A Piedade, centre de Vitoria, lorsqu’on est jeune, pauvre et noir et que l’on touche au trafic de drogue, grandes sont les chances de finir entre quatre planches. Bien plus qu’une moyenne nationale, déjà très élevée.

Source : Foto capa : Amafavv

Alexandre Estevão Ramos, était un de ceux-là. Son frère Thiago et lui-même ont été abandonnés par leur mère dès leur jeune âge et élevés par leur grand-mère Rutheia qui travailla sa vie durant pour nourrir enfants et petits-enfants.

Le bambin au regard d’adulte partira perdant. Faute d’alternative, la seule voie qu’il fréquentera alors sera de fait ou de justice.

Dès l’adolescence Alexandre sera arrêté pour trafic de drogue et détenu dans un centre qui n’a rien de socio-éducatif. Bien au contraire, il apprendra à se méfier d’une société qui n’offre aux jeunes noirs défavorisés que la répression ou la marge.

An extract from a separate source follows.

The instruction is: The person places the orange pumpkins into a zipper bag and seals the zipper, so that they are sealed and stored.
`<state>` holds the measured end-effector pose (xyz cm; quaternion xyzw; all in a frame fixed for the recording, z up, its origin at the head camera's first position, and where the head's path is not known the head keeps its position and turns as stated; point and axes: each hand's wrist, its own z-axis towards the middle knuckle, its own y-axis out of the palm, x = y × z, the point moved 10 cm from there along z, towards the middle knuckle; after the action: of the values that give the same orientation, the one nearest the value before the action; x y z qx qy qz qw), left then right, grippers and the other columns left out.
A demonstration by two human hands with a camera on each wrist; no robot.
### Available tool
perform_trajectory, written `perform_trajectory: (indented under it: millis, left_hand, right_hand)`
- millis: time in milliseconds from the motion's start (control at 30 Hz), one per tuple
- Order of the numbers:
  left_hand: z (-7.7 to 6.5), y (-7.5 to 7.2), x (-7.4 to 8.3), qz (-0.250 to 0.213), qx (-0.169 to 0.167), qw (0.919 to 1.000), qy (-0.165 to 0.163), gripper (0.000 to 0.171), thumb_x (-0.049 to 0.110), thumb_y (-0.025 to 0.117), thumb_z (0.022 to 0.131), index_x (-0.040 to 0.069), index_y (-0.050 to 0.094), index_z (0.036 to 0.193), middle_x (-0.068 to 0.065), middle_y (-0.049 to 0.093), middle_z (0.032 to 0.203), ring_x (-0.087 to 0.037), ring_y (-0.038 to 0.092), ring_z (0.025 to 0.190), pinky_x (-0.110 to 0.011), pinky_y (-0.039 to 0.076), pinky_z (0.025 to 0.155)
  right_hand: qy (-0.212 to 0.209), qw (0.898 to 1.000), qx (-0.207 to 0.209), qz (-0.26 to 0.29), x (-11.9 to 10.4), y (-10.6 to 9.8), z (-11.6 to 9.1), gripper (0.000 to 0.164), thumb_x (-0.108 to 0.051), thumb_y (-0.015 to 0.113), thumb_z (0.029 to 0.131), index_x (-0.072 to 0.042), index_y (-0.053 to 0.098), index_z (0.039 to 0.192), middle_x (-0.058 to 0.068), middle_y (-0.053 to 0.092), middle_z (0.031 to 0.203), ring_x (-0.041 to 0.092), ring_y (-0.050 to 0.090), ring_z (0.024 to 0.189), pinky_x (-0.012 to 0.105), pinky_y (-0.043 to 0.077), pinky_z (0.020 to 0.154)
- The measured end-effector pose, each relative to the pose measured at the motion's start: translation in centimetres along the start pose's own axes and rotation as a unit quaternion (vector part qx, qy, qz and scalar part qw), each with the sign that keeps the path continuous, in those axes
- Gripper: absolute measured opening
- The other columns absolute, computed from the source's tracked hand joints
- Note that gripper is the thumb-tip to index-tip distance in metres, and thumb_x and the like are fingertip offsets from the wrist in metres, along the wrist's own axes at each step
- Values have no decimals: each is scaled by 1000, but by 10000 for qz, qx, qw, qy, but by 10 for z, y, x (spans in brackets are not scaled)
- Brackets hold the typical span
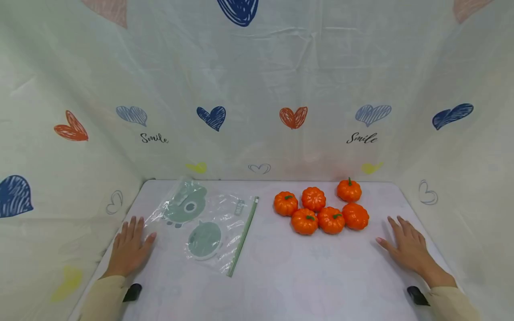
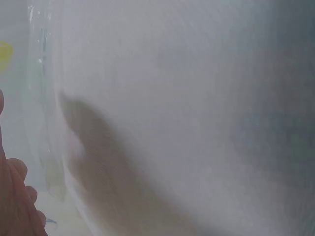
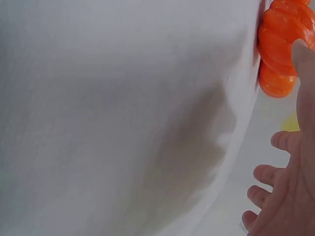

La marge, il y retournera aussitôt jusqu’à ce funeste 18 mars 2010. Date qui marque le début de sa lente agonie.

La police choisira ce jour pour faire une descente au « Mont de piété », quartier déshérité de Vitoria. Pris en flagrant délit de trafic de drogue, un ami du groupe d’Alexandre répliquera. Effrayé par les tirs, Alexandre se mettra à courir quelques mètres avant de s’effondrer atteint de deux balles dans la colonne vertébrale.

A terre, les policiers le roueront de coups avant de le laisser baigner dans son sang durant trois longues heures. Il ne devra son salut qu’aux voisins qui appelleront une équipe de reporters pour dénoncer les policiers qui empêchèrent les secours d’accéder au site.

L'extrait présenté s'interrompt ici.